Anna Micheletti (second photo), 67, another age-group record-holder with numerous Italian and European titles from 100 meters to 400 meters, echoes Tiselli’s current training focus, adding that it’s not easy in the lockdown but it can be done.

“At home we’re (she and husband, sprinter Claudio Rapaccioni) trying to maintain the workouts. For us sprinters that means to maintain the strength in our legs, with exercises” adding that as a former middle-distance runner “if you don’t also maintain your resistance you won’t be able to run, in my case, a 400. It becomes impossible”.

Micheletti, President of Romatletica Footworks, the current Italians women’s masters team champions, is doing many of her workouts at home and on the grounds of her condominium and avoids contact with others as best as she can.

“We all have to try and do everything that we can to maintain the shape we’re in and we should keep up our activity, with respect for others,” she said referring to current running norms adding that “unfortunately this is something that we’re missing in our society”.

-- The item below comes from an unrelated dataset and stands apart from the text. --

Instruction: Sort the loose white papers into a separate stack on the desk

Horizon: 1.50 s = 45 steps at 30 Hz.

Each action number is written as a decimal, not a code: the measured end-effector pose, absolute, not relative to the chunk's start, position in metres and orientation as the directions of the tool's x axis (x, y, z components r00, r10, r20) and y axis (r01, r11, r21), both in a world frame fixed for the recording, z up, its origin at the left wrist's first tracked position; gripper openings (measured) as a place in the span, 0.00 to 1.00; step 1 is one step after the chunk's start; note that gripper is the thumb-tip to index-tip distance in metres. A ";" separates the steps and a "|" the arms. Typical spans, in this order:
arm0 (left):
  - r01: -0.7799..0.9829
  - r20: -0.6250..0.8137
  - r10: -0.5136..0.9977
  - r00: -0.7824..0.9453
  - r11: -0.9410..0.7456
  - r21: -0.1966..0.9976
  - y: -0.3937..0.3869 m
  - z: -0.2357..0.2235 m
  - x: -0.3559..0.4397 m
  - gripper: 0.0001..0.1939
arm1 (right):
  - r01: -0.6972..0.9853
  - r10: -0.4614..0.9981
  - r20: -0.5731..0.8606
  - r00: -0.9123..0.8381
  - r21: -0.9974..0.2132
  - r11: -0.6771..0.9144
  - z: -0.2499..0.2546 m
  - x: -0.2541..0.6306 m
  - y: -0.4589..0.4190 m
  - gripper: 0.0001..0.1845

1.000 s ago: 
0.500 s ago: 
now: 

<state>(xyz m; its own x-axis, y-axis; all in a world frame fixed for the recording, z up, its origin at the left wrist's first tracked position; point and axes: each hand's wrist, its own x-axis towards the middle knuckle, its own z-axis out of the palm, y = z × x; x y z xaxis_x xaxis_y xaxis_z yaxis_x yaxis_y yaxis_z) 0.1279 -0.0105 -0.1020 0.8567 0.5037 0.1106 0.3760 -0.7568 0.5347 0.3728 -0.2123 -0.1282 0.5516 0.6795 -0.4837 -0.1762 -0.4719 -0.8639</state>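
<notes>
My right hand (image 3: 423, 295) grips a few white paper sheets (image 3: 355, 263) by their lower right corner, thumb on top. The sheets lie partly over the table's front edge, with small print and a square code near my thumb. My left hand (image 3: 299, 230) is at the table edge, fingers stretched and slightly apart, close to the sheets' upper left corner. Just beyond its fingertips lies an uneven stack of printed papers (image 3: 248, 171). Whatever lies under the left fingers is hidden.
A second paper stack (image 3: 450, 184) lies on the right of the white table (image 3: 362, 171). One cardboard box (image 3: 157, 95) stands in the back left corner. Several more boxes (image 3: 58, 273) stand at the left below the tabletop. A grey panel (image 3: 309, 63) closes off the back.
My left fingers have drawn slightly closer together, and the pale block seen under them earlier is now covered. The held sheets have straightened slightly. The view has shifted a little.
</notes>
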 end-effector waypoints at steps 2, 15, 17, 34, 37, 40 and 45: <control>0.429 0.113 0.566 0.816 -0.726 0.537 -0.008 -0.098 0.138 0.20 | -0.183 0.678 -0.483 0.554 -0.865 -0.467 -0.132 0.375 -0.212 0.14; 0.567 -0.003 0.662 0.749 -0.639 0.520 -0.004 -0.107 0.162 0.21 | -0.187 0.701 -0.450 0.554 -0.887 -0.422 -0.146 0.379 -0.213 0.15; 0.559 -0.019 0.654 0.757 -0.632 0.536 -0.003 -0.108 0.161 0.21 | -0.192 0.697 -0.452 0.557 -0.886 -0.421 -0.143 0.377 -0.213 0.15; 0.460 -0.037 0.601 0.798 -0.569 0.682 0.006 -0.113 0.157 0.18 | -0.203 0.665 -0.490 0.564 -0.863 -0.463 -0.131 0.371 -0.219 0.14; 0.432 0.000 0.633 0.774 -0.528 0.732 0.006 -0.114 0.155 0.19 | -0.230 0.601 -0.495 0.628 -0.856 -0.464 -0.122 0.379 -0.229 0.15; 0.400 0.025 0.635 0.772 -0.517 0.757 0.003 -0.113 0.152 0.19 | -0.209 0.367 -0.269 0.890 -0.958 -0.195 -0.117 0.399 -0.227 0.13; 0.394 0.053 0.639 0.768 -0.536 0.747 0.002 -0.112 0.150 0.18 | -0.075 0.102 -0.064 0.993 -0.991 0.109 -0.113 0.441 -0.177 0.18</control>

Rita del Pinto, the sprint and middle-distance coach of my team, Liberatletica, of which Tiselli is also a member, recommended her runners to follow a circuit training program that they can do either outside or in, depending on their circumstances.

“The sprinters repeat the program twice, while the middle-distance runners should repeat it three or four times” said del Pinto, who oversees the training of many of the top masters’ sprinters in the country.

For the moment, though, each runner must decide what the best way to stay in shape is for the races they hope to run when life in Italy returns to normal.

In the meantime, we’ll all put our different opinions to one side and enjoy the music from our balconies!